Bias in healthcare information can undermine trust in healthcare providers and health insurance plans, especially if the content is perceived as culturally insensitive, inaccurate, or simply doesn’t apply to the patients’ specific situations.

For example, if a health plan puts out dietary recommendations based on a standard American diet, and this is simply translated with machine translation, then patients who don’t eat a standard American diet may not understand the recommendations or how to apply them. How can they trust your recommendations if those recommendations have little to do with their daily lives?  For example, the diet of a refugee family from Afghanistan is vastly different from a typical American diet.
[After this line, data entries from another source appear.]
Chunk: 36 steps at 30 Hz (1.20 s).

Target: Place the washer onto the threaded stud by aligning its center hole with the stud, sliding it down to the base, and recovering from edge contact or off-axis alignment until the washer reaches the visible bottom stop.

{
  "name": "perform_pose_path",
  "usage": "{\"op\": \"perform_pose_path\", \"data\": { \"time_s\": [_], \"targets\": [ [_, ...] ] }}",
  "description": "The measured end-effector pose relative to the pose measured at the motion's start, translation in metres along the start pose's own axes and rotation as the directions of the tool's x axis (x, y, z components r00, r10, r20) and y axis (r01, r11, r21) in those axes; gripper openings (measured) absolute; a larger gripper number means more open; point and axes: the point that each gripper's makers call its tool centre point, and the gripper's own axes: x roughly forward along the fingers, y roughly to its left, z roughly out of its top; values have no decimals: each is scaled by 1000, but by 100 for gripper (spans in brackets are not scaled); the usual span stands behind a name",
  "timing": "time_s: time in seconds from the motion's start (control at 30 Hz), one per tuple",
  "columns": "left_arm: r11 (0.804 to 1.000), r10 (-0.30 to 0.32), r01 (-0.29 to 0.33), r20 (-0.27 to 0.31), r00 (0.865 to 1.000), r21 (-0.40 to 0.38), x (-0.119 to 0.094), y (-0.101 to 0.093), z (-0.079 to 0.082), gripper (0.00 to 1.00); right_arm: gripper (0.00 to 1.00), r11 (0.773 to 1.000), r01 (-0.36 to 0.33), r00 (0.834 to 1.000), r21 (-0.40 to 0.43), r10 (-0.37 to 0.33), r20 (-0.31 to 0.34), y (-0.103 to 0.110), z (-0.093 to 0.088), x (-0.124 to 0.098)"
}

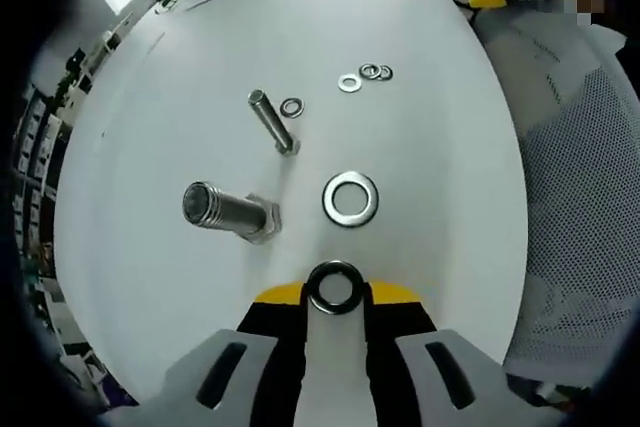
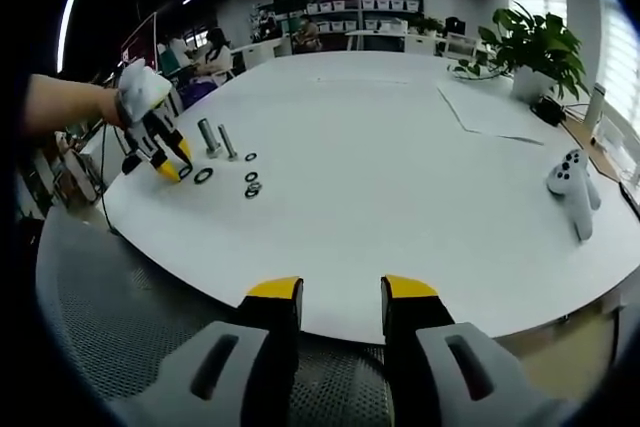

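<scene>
Left gripper (image 1: 335,292) holds a large washer (image 1: 335,287), pinched by its rim between the yellow tips, hole facing the camera. That grip leaves the hole free to drop over a stud. It hangs just above the near part of the white table (image 1: 420,27); the big stud (image 1: 225,209) stands to the left and slightly farther, well short of alignment. My reading: carry phase, washer lifted, not yet over the stud.

Both studs stand on their hex heads with threads pointing up, which is what lets a washer slide down to the head as a stop. The small stud (image 1: 272,120) is beyond the big one.

Count, left gripper view:
- studs: two
- large washers: two, one held, one flat (image 1: 350,198) on the table just beyond the gripper
- small washers: four, one (image 1: 292,107) just beside the small stud, three in a loose row (image 1: 365,75) farther right, the last two touching or overlapping

No washer sits on either stud yet, as far as I can tell.

Right gripper (image 2: 340,302) is parked off the near edge of the table, jaws moderately apart, holding nothing, well away from the parts. In the right gripper view the left gripper (image 2: 172,167) shows far left, beside the studs (image 2: 218,139). Likely idle so the left can work alone.
</scene>
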Motion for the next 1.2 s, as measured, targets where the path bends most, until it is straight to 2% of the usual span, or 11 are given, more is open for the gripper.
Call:
{"op": "perform_pose_path", "data": {
  "time_s": [0.07,0.1,0.2,0.37,0.7,1.2],
  "targets": [
    [999,21,-20,23,1000,-39,0,1,0,19,34,1000,0,1000,0,0,1,0,0,0],
    [998,51,-49,44,998,-46,-2,4,2,19,34,1000,-1,1000,0,1,2,0,0,0],
    [996,84,-82,62,994,-45,-2,6,2,19,34,1000,-1,1000,0,1,1,0,0,0],
    [993,107,-103,84,991,-51,-5,10,5,19,34,1000,-2,1000,0,2,1,0,0,0],
    [988,146,-136,144,979,-79,-25,16,23,19,34,1000,-3,1000,0,3,3,1,1,0],
    [980,197,-192,193,961,-40,-53,23,42,19,33,1000,-3,1000,2,3,8,0,1,0]
  ]
}}
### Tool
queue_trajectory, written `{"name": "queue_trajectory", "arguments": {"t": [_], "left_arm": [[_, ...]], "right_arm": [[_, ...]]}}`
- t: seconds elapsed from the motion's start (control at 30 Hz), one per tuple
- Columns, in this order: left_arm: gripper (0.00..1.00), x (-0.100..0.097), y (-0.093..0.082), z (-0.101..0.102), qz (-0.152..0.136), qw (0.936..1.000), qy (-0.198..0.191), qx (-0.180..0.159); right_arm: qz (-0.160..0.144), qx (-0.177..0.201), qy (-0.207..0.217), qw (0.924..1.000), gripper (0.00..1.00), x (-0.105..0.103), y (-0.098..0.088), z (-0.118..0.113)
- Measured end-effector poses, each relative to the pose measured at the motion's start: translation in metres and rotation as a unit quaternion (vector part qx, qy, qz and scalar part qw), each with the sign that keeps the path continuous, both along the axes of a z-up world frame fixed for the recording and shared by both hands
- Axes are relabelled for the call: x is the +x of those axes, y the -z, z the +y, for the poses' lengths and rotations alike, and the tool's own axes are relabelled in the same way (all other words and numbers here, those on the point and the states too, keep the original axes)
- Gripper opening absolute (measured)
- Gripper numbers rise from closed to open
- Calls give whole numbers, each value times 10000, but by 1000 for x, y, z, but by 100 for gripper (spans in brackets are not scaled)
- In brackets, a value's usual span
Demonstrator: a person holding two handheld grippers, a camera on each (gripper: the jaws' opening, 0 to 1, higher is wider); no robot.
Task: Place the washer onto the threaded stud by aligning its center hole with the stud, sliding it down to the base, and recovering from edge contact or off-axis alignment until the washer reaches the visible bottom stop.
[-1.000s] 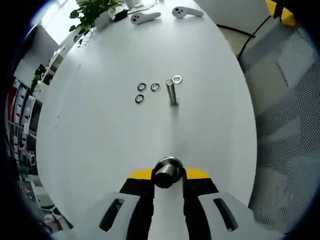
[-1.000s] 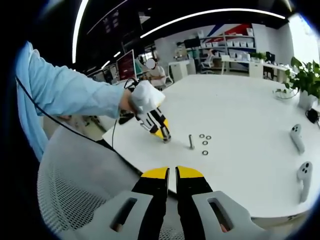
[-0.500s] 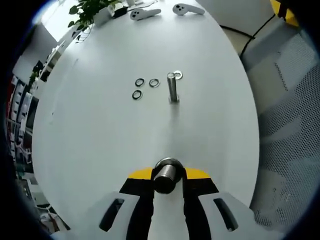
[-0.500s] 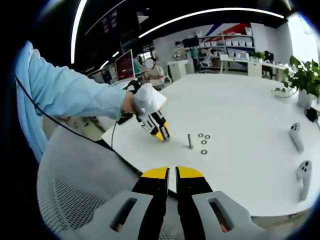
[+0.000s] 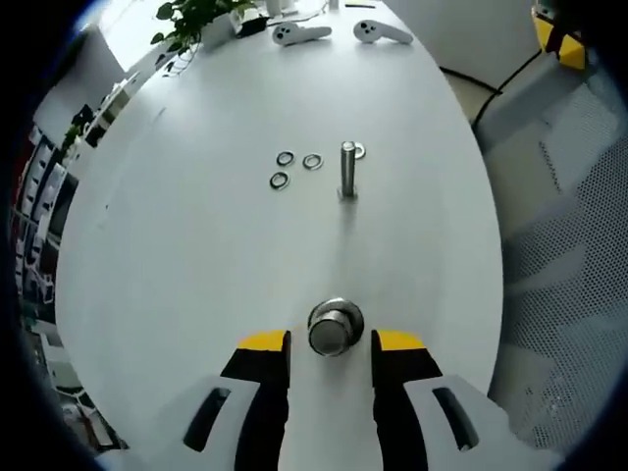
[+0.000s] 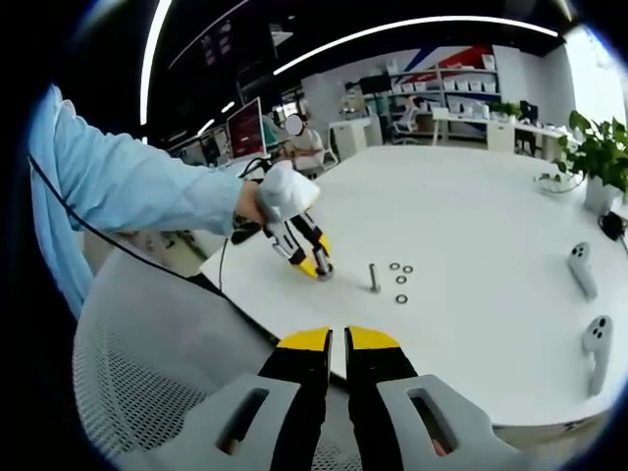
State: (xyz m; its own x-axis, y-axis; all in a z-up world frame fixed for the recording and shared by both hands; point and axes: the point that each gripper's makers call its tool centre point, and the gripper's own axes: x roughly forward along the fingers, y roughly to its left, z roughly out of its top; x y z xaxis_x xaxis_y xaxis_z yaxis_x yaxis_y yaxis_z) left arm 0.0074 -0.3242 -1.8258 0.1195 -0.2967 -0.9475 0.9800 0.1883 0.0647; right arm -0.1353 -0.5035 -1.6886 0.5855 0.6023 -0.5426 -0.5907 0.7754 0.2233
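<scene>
A short steel stud (image 5: 335,329) stands on the white table (image 5: 196,265) between the jaws of my left gripper (image 5: 334,343), which are open with a small gap on each side of it. Farther on, a taller threaded stud (image 5: 347,169) stands upright. Three washers (image 5: 286,158) lie to its left and one washer (image 5: 359,150) lies just behind it. In the right gripper view, a gloved hand holds the left gripper (image 6: 316,263) at the table's near edge, left of the tall stud (image 6: 374,278) and washers (image 6: 400,298). My right gripper (image 6: 339,339) is shut and holds nothing, off the table.
Two white hand controllers (image 5: 299,33) and a potted plant (image 5: 191,20) sit at the table's far end; the controllers (image 6: 583,270) are on the right in the right gripper view. A mesh chair (image 5: 569,226) stands beside the table edge. A light-blue sleeve (image 6: 128,182) reaches in from the left.
My left gripper's jaws have opened and let go of the short steel stud, which now stands free between them. The right gripper has stayed shut and still.
</scene>
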Motion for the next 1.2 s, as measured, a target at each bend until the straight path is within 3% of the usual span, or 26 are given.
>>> {"name": "queue_trajectory", "arguments": {"t": [0.13, 0.2, 0.23, 0.27, 0.33, 0.47, 0.6, 0.67, 0.77, 0.93, 1.03, 1.07, 1.2], "left_arm": [[30, -3, -18, 7, -137, 9993, -286, -191], [30, -9, -28, 0, 67, 9953, -746, -621], [30, -12, -37, -4, 204, 9897, -1095, -895], [30, -12, -42, -5, 150, 9882, -1170, -979], [30, -13, -53, 0, -151, 9901, -1021, -953], [27, -27, -68, 11, -434, 9903, -1032, -821], [27, -44, -95, 16, -580, 9835, -1344, -1059], [27, -46, -112, 21, -849, 9761, -1611, -1190], [27, -58, -133, 19, -821, 9645, -1945, -1584], [26, -85, -167, 32, -1161, 9491, -2265, -1857], [26, -98, -186, 40, -1409, 9333, -2511, -2149], [26, -103, -193, 45, -1535, 9242, -2658, -2272], [26, -121, -208, 60, -1747, 8991, -3046, -2615]], "right_arm": [[-6, 2, -39, 10000, 8, -1, 0, 1], [8, -1, -74, 10000, 8, -1, 0, 2], [12, -1, -92, 10000, 8, -2, 0, 3], [8, -1, -123, 9999, 8, -2, 0, 3], [-1, -33, -177, 9998, 8, -2, 0, 5], [-10, -68, -233, 9997, 8, -3, 1, 6], [-22, -92, -297, 9995, 8, -4, 1, 7], [-56, -266, -325, 9991, 8, -4, 2, 6], [-111, -304, -411, 9986, 8, -4, 2, 8], [-108, -256, -558, 9981, 8, -7, 1, 12], [-140, -212, -649, 9976, 8, -8, 0, 15], [-204, -194, -681, 9973, 8, -8, -2, 16], [-262, -165, -663, 9973, 8, -7, -4, 16]]}}
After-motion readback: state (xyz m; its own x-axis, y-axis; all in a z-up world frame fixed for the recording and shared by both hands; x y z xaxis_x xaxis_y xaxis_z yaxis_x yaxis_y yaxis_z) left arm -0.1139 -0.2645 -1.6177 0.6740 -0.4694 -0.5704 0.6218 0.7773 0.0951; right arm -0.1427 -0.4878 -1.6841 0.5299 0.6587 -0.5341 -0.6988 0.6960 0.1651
Lack of trust impacts patient adherence to preventive care recommendations and treatment plans, resulting in poorer outcomes.

moving towards cultural sensitivity and accuracy in AI translations

AI offers unparalleled speed and efficiency, but the problematic and unresolved fact is that the data that powers it is full of biases and so the outputs are as well. The industry is working hard to resolve these issues, but we aren’t there yet.

In truth, bias in AI translations is the result of a number of overlapping causes such as human bias (in the translator, the post-editor, the prompt engineer, and the AI model engineer), training data bias, algorithmic bias, and the intrinsic bias in languages.  Together, these realities drive biased results.

For now, healthcare organizations using AI translation must have a strong post-editing process in place. In this important step, trained linguists review AI-produced output to catch and correct AI-produced errors and biases. These experts understand how cultural bias manifests in AI translations and know how to fix it. However, if all content must be reviewed this process is expensive and time-consuming.

Moving forward, bias in the AI translation process will be mitigated by human expertise, strong quality assurance processes, and customized tools. With this trio of approaches, organizations will achieve the benefit of faster, more scalable translations without the risks of inaccuracy and bias.

Sayegh says, “At CQ fluency, we are committed to eliminating bias from translations and are establishing protocols, processes, and tools to help make sure translations accurately align with the preferences, beliefs, and habits of the target culture.”